Self-perception theory is sometimes applied in psychotherapy in which clients are encouraged to change their behavior in expectation that this behavior change will result in attitude change. Self-perception theory has even been used to reduce teen pregnancy. When teens do volunteer work in their community, they feel more a part of the fabric of the community and are less likely to take risks in their behavior.19 When teens do volunteer work in their community, they reinterpret who they are and this, in turn, affects how they behave.

Of course, this works for much more than teen pregnancy. If we encourage our teens to do volunteer work in our community, our teens will observe their own behavior and redefine who they are; they will redefine their commitment to the community. It won’t matter that we put pressure on them to volunteer. Our teens will define themselves by what they do no matter why they do it.

After many years of decline, uniforms are again springing up in both private and public schools, even in some of the roughest areas. The hope is that by changing the way children dress, the community can change the way children see themselves. Children observe what they are wearing and redefine who they are and how they behave. It is still early, but it seems to be working.20

It is difficult to change parental attitudes toward childhood vaccinations. It will probably be easier to change the act. If up-to-date vaccinations are required for school attendance and philosophical and religious exemptions are difficult to obtain, parents will comply. Not only will they comply, they will feel a lot more positively about vaccinations. People’s attitude will reflect their behavior.

Changing the circumstances changes the behavior and changing the behavior, in turn, changes the attitude.

Cognitive dissonance research began in the 1950s and self-perception theory dates from the 1960s, but we have only recently begun to understand the body-to-mind connection that underlies the phenomenon.

The lizard uses the body to help think and the actions of the body feedback to the lizard. In research published in 2010, Dana Carney, Amy Cuddy, and Andy Yap simply had people strike two poses, each for one minute.21 Half the participants positioned themselves in “high-power” poses with expansive limbs and the other half of the participants positioned themselves in “low-power” poses with contracted limbs as in a self-hug.

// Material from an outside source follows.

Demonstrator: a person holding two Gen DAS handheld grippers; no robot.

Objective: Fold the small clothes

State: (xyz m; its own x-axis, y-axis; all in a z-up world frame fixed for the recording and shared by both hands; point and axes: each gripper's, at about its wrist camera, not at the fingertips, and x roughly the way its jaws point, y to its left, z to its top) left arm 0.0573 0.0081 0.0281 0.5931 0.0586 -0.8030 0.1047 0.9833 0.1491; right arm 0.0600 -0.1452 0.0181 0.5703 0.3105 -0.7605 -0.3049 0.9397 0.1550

Even though these poses were only held for one minute, the experimenters found that the poses caused “physiological, psychological, and behavioral changes.” In particular, they found “elevation of the dominance hormone testosterone, reduction of the stress hormone cortisol, and increases in behavior-ally demonstrated risk tolerance and feelings of power.” By placing their bodies in a powerful pose, people become more powerful.

In discussing this feedback body to mind, Wilson reminds us of Kurt Vonnegut’s advice: “We are what we pretend to be, so we must be careful about what we pretend to be.”22

Parents sometimes think it’s cute to select hairstyles or clothes for their young children that are worn by society’s rebels. Mohawks or motorcycle jackets or whatever that, in an older person, would be indicative of a rejection of societal norms can be amusing when worn by a small child who is totally dependent on adults. However, if the child comes to define himself as someone who rejects society’s norms, the parents may be in for some challenges. The child will figure out who he is by observing what he does. Why he does it is immaterial. To paraphrase Vonnegut, children may become what we pretend they are, so we should be careful about what we pretend they are.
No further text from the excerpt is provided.